Aim of the exercise:
What you return should be the complete listing, unchanged, with no pictures in it.

Dataset section:
▼

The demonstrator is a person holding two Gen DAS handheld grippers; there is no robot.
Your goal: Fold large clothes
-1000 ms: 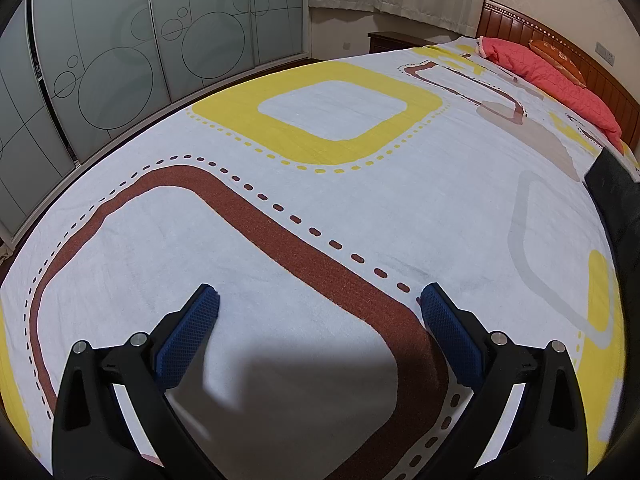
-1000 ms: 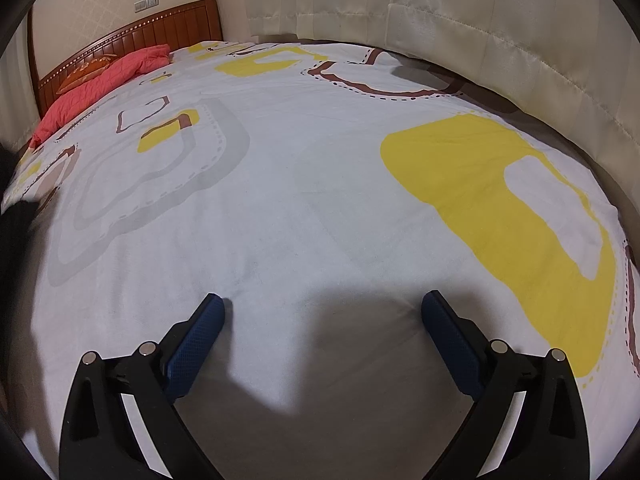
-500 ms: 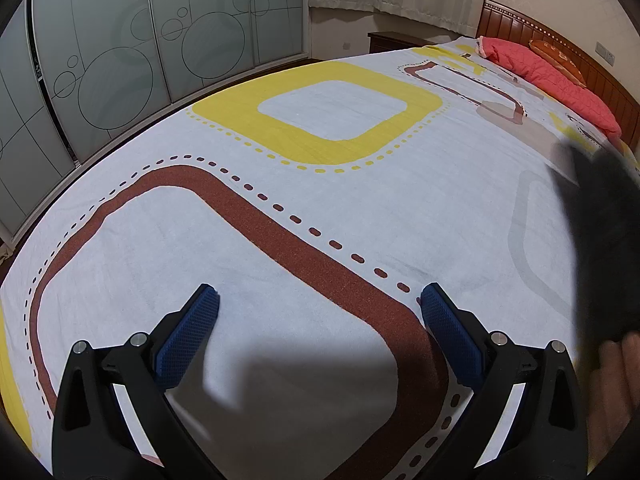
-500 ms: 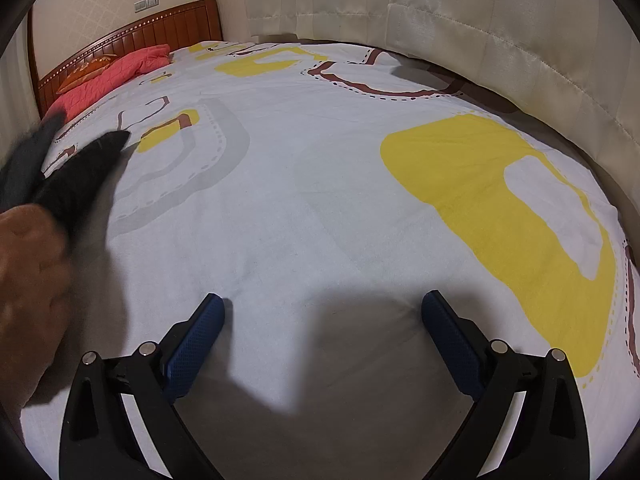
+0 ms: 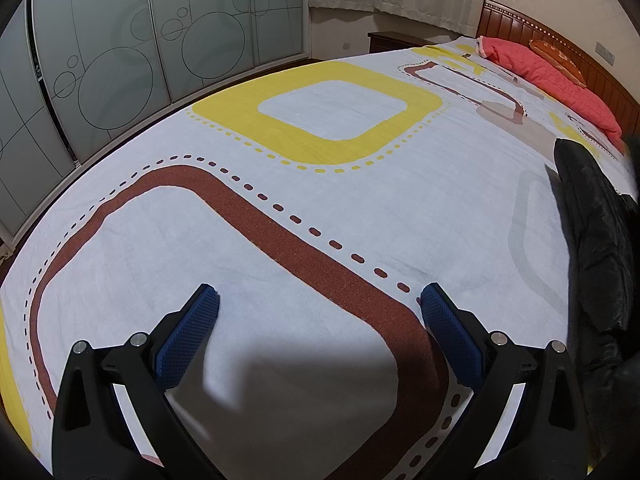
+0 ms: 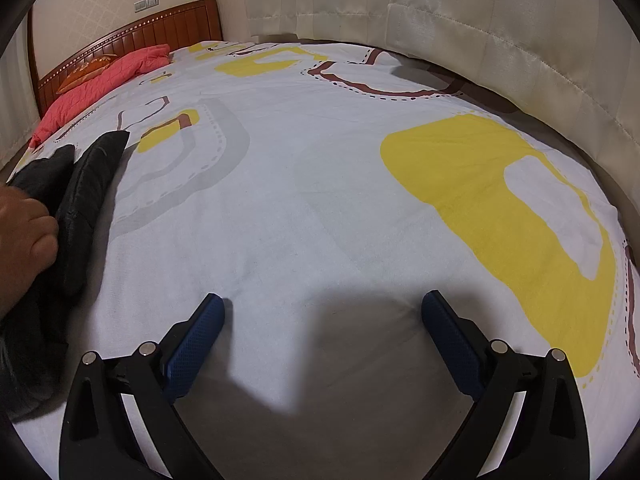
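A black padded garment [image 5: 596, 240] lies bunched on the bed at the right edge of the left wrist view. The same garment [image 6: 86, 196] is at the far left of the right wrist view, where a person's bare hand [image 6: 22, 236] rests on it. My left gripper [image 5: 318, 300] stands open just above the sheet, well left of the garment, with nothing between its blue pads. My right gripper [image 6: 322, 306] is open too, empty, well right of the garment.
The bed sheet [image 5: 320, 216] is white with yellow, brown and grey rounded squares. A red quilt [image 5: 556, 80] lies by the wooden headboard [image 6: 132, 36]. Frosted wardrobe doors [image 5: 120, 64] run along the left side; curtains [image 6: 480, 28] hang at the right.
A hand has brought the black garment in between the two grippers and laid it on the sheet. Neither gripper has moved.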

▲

Output of the exercise:
The demonstrator is a person holding two Gen DAS handheld grippers; there is no robot.
Your goal: Fold large clothes
-1000 ms: 
-1000 ms: 
-500 ms: 
-500 ms: 
+0 ms: 
+0 ms: 
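A black padded garment [image 5: 596, 240] lies bunched on the bed at the right edge of the left wrist view. The same garment [image 6: 86, 196] is at the far left of the right wrist view, where a person's bare hand [image 6: 22, 236] rests on it. My left gripper [image 5: 318, 300] stands open just above the sheet, well left of the garment, with nothing between its blue pads. My right gripper [image 6: 322, 306] is open too, empty, well right of the garment.
The bed sheet [image 5: 320, 216] is white with yellow, brown and grey rounded squares. A red quilt [image 5: 556, 80] lies by the wooden headboard [image 6: 132, 36]. Frosted wardrobe doors [image 5: 120, 64] run along the left side; curtains [image 6: 480, 28] hang at the right.
A hand has brought the black garment in between the two grippers and laid it on the sheet. Neither gripper has moved.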

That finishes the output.